The fallacies discussed here have to do with misdirection or misinformation. Fallacies of Omission occur when important or even necessary information is left out of an argument. Fallacies of Ambiguity create confusion by using unclear or poorly defined words or phrases in order to misdirect the argument from the evidence supporting the other side.
This is the final part in a series of episodes on logical fallacies. Already we have discussed Fallacies of Relevance and Component Fallacies. There are a lot of logical fallacies out there, enough to have entire college classes on them. These episodes only covered a few of the more common ones in each category.
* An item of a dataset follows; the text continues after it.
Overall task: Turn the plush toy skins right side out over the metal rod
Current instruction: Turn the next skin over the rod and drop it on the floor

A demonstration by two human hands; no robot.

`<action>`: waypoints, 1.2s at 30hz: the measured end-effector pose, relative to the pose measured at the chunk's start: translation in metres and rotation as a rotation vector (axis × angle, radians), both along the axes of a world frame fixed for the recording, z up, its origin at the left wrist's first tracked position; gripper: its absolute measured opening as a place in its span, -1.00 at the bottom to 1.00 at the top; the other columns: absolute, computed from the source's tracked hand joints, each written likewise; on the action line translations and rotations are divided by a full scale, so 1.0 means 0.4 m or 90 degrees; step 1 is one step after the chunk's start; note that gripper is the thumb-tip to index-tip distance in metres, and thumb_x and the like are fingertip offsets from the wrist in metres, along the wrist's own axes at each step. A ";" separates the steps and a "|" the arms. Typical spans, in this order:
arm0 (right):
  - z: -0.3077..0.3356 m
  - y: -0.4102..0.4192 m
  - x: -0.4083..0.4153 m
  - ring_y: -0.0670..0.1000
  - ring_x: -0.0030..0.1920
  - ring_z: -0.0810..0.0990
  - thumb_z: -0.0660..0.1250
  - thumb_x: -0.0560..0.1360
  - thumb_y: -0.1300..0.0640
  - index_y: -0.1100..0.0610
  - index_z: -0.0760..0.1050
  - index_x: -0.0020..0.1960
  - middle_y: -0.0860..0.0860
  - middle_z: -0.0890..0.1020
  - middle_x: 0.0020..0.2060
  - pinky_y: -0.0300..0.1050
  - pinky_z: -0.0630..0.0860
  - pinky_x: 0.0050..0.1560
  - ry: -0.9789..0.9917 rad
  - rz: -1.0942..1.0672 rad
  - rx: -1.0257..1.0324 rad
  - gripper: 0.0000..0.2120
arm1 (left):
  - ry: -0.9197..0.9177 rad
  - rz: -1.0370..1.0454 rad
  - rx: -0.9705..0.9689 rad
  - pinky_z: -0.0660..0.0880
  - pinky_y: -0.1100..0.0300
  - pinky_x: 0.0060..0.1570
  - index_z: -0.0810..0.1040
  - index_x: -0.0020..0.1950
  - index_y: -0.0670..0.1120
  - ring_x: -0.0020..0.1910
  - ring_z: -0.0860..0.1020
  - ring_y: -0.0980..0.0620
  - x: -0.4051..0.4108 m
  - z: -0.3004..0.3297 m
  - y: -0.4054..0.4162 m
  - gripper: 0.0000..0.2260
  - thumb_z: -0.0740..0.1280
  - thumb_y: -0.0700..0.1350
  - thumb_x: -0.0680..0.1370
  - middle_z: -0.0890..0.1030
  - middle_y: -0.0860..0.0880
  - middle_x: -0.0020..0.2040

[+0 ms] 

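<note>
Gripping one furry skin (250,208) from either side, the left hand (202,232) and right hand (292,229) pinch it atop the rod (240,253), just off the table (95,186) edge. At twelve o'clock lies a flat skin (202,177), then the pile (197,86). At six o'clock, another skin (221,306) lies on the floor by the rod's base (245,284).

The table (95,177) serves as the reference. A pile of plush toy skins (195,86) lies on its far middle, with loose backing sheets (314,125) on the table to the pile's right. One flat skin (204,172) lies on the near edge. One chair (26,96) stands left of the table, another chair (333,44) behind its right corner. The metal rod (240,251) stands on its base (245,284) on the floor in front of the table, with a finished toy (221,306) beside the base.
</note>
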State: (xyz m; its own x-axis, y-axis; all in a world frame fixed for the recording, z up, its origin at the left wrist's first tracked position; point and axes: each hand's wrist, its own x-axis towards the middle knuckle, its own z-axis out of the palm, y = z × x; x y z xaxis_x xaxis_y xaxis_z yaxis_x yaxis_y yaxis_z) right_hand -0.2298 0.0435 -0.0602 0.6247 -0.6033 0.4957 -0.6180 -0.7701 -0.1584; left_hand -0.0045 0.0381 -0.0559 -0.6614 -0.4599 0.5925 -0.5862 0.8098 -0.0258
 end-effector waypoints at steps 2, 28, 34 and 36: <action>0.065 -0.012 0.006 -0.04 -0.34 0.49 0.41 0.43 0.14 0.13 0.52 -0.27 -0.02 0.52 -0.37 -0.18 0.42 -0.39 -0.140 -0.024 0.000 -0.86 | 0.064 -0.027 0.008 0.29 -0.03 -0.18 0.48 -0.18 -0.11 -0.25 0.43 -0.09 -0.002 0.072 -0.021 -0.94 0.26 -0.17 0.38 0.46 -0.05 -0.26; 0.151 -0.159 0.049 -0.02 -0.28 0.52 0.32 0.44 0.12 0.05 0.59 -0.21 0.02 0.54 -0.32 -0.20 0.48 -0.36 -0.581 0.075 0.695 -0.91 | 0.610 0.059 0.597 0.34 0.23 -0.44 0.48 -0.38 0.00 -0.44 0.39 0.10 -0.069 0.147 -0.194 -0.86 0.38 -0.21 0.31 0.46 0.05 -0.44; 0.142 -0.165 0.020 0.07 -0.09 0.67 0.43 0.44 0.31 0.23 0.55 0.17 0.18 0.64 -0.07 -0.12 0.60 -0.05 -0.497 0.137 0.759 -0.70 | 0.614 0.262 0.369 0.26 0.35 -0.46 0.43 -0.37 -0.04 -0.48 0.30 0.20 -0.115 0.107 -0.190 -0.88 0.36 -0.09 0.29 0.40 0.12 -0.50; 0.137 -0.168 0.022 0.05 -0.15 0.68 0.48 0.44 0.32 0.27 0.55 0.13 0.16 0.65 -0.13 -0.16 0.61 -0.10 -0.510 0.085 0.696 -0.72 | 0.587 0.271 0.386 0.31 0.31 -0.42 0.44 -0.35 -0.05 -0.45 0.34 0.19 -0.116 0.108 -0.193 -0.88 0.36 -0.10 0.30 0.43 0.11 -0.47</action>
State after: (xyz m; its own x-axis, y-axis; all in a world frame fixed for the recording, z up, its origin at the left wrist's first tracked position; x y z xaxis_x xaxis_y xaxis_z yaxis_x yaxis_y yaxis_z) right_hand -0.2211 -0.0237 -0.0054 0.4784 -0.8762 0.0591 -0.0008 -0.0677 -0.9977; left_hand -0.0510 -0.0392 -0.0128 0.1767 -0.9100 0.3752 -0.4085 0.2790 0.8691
This concludes the series on logical fallacies. At first glance these appear overwhelming and overly academic. However as you learn them you will start to see people using them. This will help you to better understand the reasons for certain decisions or how management has been influenced to keep using a deprecated technology that hasn’t been supported in years. Study them, re-listen to the series if need, so that you will not only be able to recognize when you or others are using them but also know how to defend against fallacious arguments.
Fallacies of Omission
Fallacies of Omission are logical errors where necessary information is omitted. It often results in the argument being directed away from the missing information.
Argumentum Ad Ignorantium
Literally translated it means “Argument from Ignorance” or it can be called the Appeal to a Lack of Evidence. This is the idea that because the other person cannot disprove a premise or idea that it must be true. You will run into the lack of evidence fallacy a lot when trying to get older managers or leads to try newer technology, they will come up with something that the newer tech was never designed to do or that there is no information about. The tricky part of overcoming this fallacy is that the burden of proof lies with the person making the claim so if they something isn’t possible the burden is on them to prove it, not on you. This is why scientific research uses a null hypothesis (opposite of what they are trying to prove) because the lack of evidence doesn’t disprove their hypothesis it only fails to disprove the null hypothesis.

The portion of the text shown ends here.